Why research centers are standardizing their patient registries
Patient registries are the hotbed for research in tracking clinical care and outcomes, and leading to better support for care management. We are seeing evidence of a trend in patient registry management that looks set to finally start breaking down some of the biggest barriers to this.
The frustration for researchers is that despite the purpose of the patient registry almost always being pre-determined, the mechanisms to help them fulfil that purpose is challenging. This is because there is rarely any uniformity to the clinical (and other) data, with information stored in and utilizing different, and often bespoke, formats.
It’s a frustration that is inherent whether considering population-based registries, or hospital-based. And with more collective hospital registries collaborating on specific conditions, exposures, or diseases, the challenge is often magnified.
Registry developers often have very little support when it comes to designing registry data elements. While there are some standard terminologies, these may not always be sufficient, and the same concept may be represented in a variety of ways, depending on the setting. Data is collected for different purposes and therefore may be stored in different formats, using different database systems and information models. We would do well to consider here, that research is often not the primary consideration when data is collected. Administrative and clinical purposes are more likely to be the drivers.
What’s the problem with non-standardized data?
Non-standardized data ultimately results in a non-holistic view of a registry. There may also be data integrity issues as a result of inconsistent authoring of data elements, hampering opportunities for coordinated research.

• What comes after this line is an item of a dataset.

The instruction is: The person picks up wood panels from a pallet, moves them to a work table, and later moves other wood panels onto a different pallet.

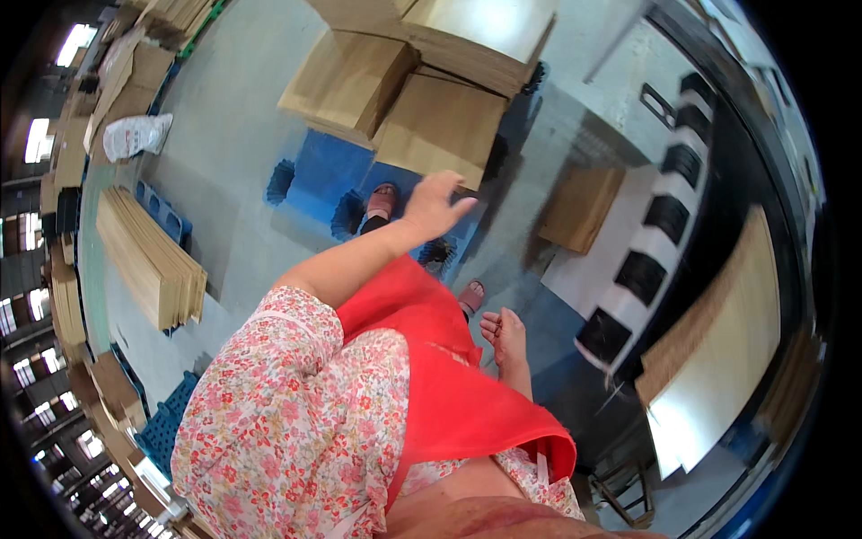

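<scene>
My left hand [437,207] reaches forward over the near edge of a low stack of thin wooden boards [442,126]. Its thumb is apart from the bent fingers, and nothing shows in its grasp; whether the fingertips touch the top board I cannot tell. The boards lie on a blue plastic pallet [328,166], beside a taller stack of boards [346,79]. Lower down at my right side hangs my right hand [507,337], loosely open, fingers slightly curled, holding nothing.
Behind stands another high board stack [485,31]. To the right, a wooden block-like stack [582,208] lies near a black-and-white striped roller or bar [660,220]. Pale panels [718,350] sit at the far right. At left are leaning boards [151,256] and a white sack [136,136].
</scene>
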Demonstrator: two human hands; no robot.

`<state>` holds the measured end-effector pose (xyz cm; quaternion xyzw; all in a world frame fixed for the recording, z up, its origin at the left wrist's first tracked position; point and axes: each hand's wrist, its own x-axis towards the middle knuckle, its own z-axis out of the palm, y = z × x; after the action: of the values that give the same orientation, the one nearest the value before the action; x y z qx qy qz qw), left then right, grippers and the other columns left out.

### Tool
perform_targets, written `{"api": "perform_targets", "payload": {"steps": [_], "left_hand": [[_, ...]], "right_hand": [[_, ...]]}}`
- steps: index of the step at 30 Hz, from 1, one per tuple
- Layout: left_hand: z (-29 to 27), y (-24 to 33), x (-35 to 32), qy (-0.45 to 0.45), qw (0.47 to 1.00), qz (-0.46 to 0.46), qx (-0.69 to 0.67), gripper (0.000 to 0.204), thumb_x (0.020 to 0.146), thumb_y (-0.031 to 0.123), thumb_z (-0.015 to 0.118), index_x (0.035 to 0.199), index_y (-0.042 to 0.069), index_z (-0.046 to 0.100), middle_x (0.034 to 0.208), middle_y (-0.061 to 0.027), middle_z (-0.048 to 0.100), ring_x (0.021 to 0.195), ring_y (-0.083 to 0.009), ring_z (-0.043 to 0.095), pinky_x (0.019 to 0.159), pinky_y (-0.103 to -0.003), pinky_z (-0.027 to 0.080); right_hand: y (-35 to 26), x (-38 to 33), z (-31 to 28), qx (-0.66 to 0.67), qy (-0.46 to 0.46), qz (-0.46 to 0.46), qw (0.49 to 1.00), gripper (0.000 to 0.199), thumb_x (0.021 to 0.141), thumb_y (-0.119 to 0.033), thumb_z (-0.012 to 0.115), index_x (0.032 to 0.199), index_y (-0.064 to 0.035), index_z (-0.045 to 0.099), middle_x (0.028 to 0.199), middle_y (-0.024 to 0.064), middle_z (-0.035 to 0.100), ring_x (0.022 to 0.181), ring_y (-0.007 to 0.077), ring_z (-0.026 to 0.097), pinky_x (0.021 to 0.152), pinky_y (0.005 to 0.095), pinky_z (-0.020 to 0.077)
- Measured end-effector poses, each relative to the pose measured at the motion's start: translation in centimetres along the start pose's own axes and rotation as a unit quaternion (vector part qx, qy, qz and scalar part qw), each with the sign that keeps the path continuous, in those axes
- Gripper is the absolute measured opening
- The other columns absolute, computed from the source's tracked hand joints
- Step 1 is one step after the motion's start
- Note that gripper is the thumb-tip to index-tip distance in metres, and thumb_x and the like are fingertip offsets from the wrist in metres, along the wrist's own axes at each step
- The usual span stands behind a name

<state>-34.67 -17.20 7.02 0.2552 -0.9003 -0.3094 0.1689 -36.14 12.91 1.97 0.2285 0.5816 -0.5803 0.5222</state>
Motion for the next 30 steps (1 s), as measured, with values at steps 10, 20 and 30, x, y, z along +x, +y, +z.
{"api": "perform_targets", "payload": {"steps": [10,20,30], "left_hand": [[7.4,-31.1,4.6,-0.07,0.954,-0.276,0.09,0.073,0.081,0.048,0.063,0.127,-0.006,0.045,0.124,-0.0264,0.052,0.119,-0.0378,0.047,0.101,-0.042,0.038],[14.1,-47.7,11.7,-0.131,0.916,-0.376,0.053,0.102,0.076,0.065,0.059,0.139,-0.007,0.025,0.135,-0.0278,0.042,0.126,-0.0375,0.042,0.104,-0.04,0.035],[17.4,-45.3,6.4,0.017,0.921,-0.369,0.126,0.073,0.079,0.056,0.061,0.119,-0.004,0.052,0.117,-0.0247,0.056,0.113,-0.0361,0.05,0.097,-0.042,0.04]], "right_hand": [[0.1,23.0,8.1,-0.158,0.081,-0.007,0.984,0.041,0.096,-0.027,0.046,0.128,-0.0027,0.04,0.099,0.0105,0.06,0.084,0.0181,0.06,0.066,0.0316,0.0496],[-9.1,47.4,14.0,-0.343,0.176,-0.17,0.907,0.047,0.093,-0.035,0.054,0.116,0.0046,0.047,0.111,0.0125,0.055,0.099,0.0193,0.05,0.085,0.033,0.0415],[-9.9,49.6,15.2,-0.177,0.182,-0.069,0.965,0.069,0.086,-0.041,0.066,0.133,0.0036,0.041,0.128,0.0129,0.052,0.113,0.0237,0.051,0.094,0.0353,0.0416]]}}
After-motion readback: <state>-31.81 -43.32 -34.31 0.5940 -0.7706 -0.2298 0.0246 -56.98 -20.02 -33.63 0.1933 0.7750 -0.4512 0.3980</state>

The upshot is that the burden becomes point-loaded on a small collection of individuals or a small team to develop and maintain the knowledge of hugely complex schemas and data dictionaries. This is difficult to impart to researchers in a way that will give either side confidence that observational research is based on holistic and robust evidence.
You can just imagine the scenario: patient registry researchers present their data requirements to database analysts in informatics teams, who then need to interpret the request against the schemas, write the relevant code, and return it to the requestor. That’s a transaction that will happen dozens of times in a single research project, and I’m probably underestimating!
How can standardized data help researchers?
A registry using standardized data elements allows better consistency and a more holistic view of the registry.
There are plenty of good ways to go about standardizing registry data, and that’s comforting, considering there isn’t an option to start from scratch. Using a Common Data Model (CDM) to harmonize datasets is demonstrating that it can produce scalable and repeatable tools for observational research.
Standardization creates great opportunities for interoperability and efficiency within and across clinical registries, helping to bring together data from disparate sources. Along with producing higher quality and more reliable data, standardization also streamlines clinical research by allowing more efficient data collection, not by the analysts, but by the researchers themselves. When the model is standardized, you have removed one of those big blockers to research: the person who can act on the data can now understand how it fits together and how the individual sources and records fit together. Introducing distributed analytical solutions is also more likely to be successful because you have those definitions to refer to.
And don’t worry about the analysts – you researchers will still need them! But the relationship between researcher and analyst becomes less transactional and more collaborative: the analyst imparting their knowledge of the standardized model and advising the researcher how best to harness it within their area of clinical expertise.
We are seeing an increase in the number of research centers looking to standardize their data, and the hope that all registries use standardized data elements in the future would be a great step forward for clinical research, allowing more collaborative research, time and cost savings, and ultimately, more significant discoveries.